> _What the exercise asks_:
Look through the material below for "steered". Copy every line that contains it.

> _Data to process_:
═══

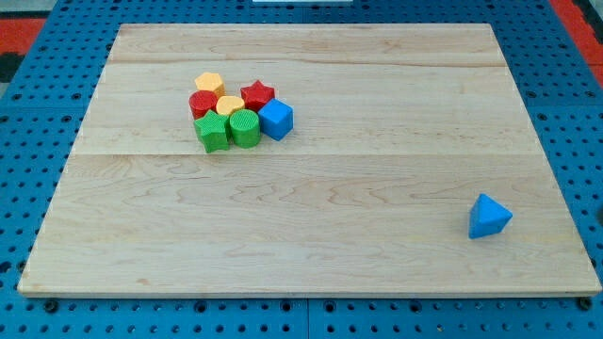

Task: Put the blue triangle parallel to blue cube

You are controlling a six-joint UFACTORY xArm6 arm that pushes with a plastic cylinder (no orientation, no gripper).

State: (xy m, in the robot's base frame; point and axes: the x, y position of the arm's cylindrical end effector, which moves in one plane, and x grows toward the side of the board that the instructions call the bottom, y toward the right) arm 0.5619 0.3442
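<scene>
The blue triangle (489, 217) lies alone near the view's right, low on the wooden board (311, 207). The blue cube (276, 119) sits far from it, at the upper left of centre, on the right side of a tight cluster of blocks. It touches the red star (257, 95) and a green cylinder (244, 128). My tip does not show in this view, nor does any part of the rod.
The cluster also holds a green block (213, 134), a red block (203, 103), a yellow hexagon (209, 84) and a yellow heart (229, 104). A blue pegboard (38, 132) surrounds the board.
</scene>
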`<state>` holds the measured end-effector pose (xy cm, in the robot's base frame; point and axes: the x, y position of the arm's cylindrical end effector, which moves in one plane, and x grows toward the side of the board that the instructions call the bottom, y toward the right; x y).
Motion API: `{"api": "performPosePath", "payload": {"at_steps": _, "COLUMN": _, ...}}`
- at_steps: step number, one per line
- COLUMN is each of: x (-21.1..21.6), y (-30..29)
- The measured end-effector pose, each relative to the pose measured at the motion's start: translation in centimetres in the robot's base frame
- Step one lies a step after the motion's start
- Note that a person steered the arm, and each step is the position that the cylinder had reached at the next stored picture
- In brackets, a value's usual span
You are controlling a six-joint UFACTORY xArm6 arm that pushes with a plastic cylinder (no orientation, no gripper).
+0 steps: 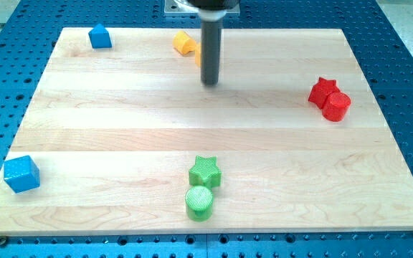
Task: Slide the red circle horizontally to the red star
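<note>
Dark and straight, my tip rests on the pale wooden board at upper centre, grasping nothing, just beside a smooth yellow block. Far right, the ridged red plastic circle touches the red plastic star, on its lower right.

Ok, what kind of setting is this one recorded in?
Probably a robotics lab bench: a wooden board lies on a blue perforated table, small coloured blocks like the red star are scattered about, and my tip hangs above.
</note>
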<state>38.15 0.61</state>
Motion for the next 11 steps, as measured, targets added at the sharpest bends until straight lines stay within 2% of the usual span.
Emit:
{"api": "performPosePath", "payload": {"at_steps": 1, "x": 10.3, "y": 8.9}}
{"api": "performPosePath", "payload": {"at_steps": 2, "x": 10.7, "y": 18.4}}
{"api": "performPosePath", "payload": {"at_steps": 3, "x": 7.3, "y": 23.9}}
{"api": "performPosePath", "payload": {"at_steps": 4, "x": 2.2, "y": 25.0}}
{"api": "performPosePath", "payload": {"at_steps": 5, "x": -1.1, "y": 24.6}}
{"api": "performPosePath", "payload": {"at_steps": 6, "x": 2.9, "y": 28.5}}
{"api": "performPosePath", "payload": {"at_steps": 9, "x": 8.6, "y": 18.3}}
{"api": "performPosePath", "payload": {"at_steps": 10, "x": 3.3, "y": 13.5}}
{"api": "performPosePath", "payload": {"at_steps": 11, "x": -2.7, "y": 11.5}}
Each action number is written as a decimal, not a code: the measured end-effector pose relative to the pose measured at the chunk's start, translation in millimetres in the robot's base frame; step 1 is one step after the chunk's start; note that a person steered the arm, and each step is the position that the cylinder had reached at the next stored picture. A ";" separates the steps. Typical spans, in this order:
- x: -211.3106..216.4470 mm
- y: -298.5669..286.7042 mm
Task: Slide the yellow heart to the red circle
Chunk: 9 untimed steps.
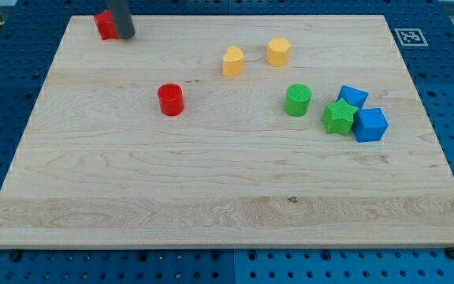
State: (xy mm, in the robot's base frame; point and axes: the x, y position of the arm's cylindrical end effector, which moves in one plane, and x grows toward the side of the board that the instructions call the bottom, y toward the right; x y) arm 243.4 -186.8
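**Tip at the top-left corner, heart well away to the right**

The tip rests near the board's top-left corner, touching or just beside a red block on its left. The rod has no gripper (nothing to open or close) and holds nothing. The yellow heart lies well apart from the tip, toward the view's right and a little lower. The red circle sits below and left of the heart.

The rod is cut off by the view's top, and it hides part of the red block, whose shape cannot be made out.

A yellow hexagon lies just right of the heart. Further right cluster a green cylinder, a green star and two blue blocks, the star touching both. Bare wood lies between heart and circle, and the board's lower half holds no blocks
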 end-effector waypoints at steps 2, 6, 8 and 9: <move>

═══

> _Exercise output_:
- Note that a person steered the arm, and each step is the position that the cylinder had reached at the next stored picture
Each action number is written as a decimal, not a code: the measured end-effector pose relative to the pose measured at the chunk's start, translation in millimetres in the robot's base frame; step 1 is one step after the chunk's start; note that a person steered the arm, and each step is the position that the cylinder had reached at the next stored picture. A ";" separates the steps. Typical spans, in this order:

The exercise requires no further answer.